She turned away, clamped her teeth tight. For a long while, there was no movement from Barrett's side of the apartment. Then, all at once, he was out of his chair, charging her. Nell blinked at him, wide-eyed. She nearly crawled onto the kitchen table to avoid him. The Gimbels bag tumbled to the floor. Her new blouses spilled onto the hardwood. The wardrobe bag slid off the back of the chair. She lunged for it, trying to save her precious new things. But Barrett was fast. He swept a couple of the blouses up in an angry fist, crushing the fabric in his grip.

“Stop it!”

Nell grabbed for her shirts, afraid that he'd tear them to shreds if it meant keeping her home. He knew better than anyone that she was self-conscious about her looks. That she'd never go out if she didn't have anything to wear. But
this
was too much for him—the new clothes, the fact that she was planning on stepping out with the girls, and regularly at that. It meant hitting a place that served drinks, and if there was ever a fitting symbol for their mother's cruelty, it was a half-empty bottle of booze. Nell was sure Barrett would kill her before he ever let her become a carbon copy of the sloppy drunk who ruined their lives. But she yanked the blouses from his grasp anyway. He let go, and she stumbled backward, crashing into the kitchen wall. A picture frame fell, cracking against the floor.

“Stop it!” she repeated, screaming it this time. “Barrett, just
stop
it! I can't live like this anymore! We're separate people, goddamnit! You can't control me like this!”

He froze where he stood, glared down the length of his nose at her in a silent challenge.
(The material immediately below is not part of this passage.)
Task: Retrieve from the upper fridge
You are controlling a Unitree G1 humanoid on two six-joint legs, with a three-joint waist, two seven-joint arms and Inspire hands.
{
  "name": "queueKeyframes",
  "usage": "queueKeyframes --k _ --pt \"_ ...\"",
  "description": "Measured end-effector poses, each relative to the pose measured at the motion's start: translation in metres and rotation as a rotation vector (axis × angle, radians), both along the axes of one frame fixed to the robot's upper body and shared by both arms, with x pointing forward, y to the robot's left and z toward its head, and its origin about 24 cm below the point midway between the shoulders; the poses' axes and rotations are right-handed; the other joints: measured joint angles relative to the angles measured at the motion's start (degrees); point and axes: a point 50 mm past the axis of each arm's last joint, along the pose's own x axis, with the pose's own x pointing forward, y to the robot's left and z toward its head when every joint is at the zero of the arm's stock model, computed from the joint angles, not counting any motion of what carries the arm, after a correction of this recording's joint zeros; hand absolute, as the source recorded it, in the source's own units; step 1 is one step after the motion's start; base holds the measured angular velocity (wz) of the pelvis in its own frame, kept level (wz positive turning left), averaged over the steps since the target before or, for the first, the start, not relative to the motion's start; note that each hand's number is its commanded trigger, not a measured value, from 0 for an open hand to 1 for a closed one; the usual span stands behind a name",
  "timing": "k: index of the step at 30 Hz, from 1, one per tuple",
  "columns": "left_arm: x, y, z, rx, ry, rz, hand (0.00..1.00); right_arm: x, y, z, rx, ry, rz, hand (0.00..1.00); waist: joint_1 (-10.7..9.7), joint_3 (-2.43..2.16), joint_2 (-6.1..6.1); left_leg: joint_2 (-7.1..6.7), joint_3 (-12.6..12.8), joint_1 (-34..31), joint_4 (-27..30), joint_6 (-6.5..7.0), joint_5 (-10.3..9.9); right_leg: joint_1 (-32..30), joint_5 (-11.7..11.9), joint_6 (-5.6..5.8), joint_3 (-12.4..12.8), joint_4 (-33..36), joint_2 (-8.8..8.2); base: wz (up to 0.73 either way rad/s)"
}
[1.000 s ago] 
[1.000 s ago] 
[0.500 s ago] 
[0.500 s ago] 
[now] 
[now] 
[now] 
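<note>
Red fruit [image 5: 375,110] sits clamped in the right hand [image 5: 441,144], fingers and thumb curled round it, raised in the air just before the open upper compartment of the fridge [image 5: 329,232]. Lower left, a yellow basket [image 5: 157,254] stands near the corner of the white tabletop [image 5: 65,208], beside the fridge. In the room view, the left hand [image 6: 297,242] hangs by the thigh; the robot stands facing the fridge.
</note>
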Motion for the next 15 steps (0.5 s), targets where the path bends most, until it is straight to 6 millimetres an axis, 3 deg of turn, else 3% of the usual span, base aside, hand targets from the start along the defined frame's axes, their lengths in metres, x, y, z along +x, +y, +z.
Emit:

Oh, I can't control you? Watch me.

“No,” she whispered, despite him not having said or written a single word. But she could see it in his eyes—the defiance, the objection, the determination to crush Nell's ridiculous whims beneath the sole of his sneaker. He was done fighting with her. It was high time he ended the whole thing with a win. Barrett turned away from her and marched out of the kitchen with his fingers balled into fists.

Nell found herself alone, clutching her new shirts in clenched hands that matched her brother's. Tears stung her eyes, ran hot down her cheeks. She let her fingers unfurl as she tried to steady her breathing. Maybe he was right. Maybe going out with the girls would turn her into something insufferable, something that she was never meant to be. Perhaps the whole idea of making friends to save herself from the pain of losing Barrett would circle in on itself. Maybe it would make Barrett leave instead. But she couldn't go on like this for much longer. If she didn't try, if Barrett took off and Nell found herself alone, what then?

It seemed as though there was no answer. Every solution she came up with was wrong.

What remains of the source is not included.